Les documents devant faire l’objet d’une présentation pour avis au Conseil supérieur de l’emploi (CSE, instance consultative où siègent les partenaires sociaux sous l’égide du ministre du Travail), doivent être transmis cinq jours avant aux organisations syndicales et patronales afin qu’elles aient le temps d’en prendre connaissance.
Parmi les ordonnances les plus décriées, figure celle mettant en oeuvre le « Contrat nouvelle embauche » (CNE), un contrat à durée « indéterminée » qui s’appliquera dans les entreprises jusqu’à 20 salariés, et pourra être rompu selon une procédure simplifiée durant une période de deux ans.

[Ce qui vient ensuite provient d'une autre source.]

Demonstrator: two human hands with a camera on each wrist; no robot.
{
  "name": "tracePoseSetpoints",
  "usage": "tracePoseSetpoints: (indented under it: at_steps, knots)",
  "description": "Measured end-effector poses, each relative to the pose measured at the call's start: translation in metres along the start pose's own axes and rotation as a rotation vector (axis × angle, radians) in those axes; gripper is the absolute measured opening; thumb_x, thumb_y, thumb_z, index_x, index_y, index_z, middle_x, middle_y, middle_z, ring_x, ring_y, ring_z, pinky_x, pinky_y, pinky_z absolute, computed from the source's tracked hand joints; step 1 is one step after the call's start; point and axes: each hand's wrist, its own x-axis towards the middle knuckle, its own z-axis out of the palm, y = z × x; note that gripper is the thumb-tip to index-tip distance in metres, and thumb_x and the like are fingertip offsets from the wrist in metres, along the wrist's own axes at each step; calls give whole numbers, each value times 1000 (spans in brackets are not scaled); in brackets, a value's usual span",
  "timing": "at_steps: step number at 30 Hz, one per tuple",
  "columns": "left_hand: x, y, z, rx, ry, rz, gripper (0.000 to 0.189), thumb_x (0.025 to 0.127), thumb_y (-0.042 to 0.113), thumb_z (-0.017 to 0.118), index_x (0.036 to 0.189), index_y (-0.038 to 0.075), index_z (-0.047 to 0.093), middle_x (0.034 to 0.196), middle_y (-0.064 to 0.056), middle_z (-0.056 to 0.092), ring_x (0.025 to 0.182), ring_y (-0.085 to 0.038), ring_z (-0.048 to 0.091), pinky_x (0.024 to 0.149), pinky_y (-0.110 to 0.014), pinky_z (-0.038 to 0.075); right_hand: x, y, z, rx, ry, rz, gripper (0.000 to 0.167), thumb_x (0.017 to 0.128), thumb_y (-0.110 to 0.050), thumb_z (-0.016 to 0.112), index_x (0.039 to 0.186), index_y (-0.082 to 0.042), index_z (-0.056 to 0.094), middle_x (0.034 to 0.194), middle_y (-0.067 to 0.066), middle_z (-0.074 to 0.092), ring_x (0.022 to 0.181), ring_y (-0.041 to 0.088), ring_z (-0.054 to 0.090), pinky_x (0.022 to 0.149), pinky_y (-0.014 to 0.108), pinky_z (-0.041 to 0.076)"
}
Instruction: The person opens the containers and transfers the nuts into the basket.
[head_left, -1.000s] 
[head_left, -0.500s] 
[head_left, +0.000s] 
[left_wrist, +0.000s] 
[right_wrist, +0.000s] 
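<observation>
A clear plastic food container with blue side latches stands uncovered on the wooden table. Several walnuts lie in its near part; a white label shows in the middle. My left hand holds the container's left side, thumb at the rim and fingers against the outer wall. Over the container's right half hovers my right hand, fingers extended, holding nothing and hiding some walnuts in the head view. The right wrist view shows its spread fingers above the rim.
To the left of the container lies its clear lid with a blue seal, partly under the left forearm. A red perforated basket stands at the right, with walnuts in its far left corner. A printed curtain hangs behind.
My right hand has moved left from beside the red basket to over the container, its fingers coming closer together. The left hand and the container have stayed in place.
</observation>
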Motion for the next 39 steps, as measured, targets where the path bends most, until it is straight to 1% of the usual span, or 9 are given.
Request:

Autre point contesté par les syndicats, une ordonnance prévoit d’aménager les règles de décompte des salariés dans une entreprise, afin de ne pas comptabiliser les employés « nouvellement embauchés et âgés de moins de 26 ans ».
Une fois passé la cap du Conseil supérieur de l’emploi du 21 juillet, les ordonnances seront présentées en Conseil des ministres le 2 août après avis du Conseil d’Etat, pour que l’ensemble du plan soit « opérationnel » au 1er septembre, a annoncé vendredi le porte-parole du gouvernement Jean-François Copé.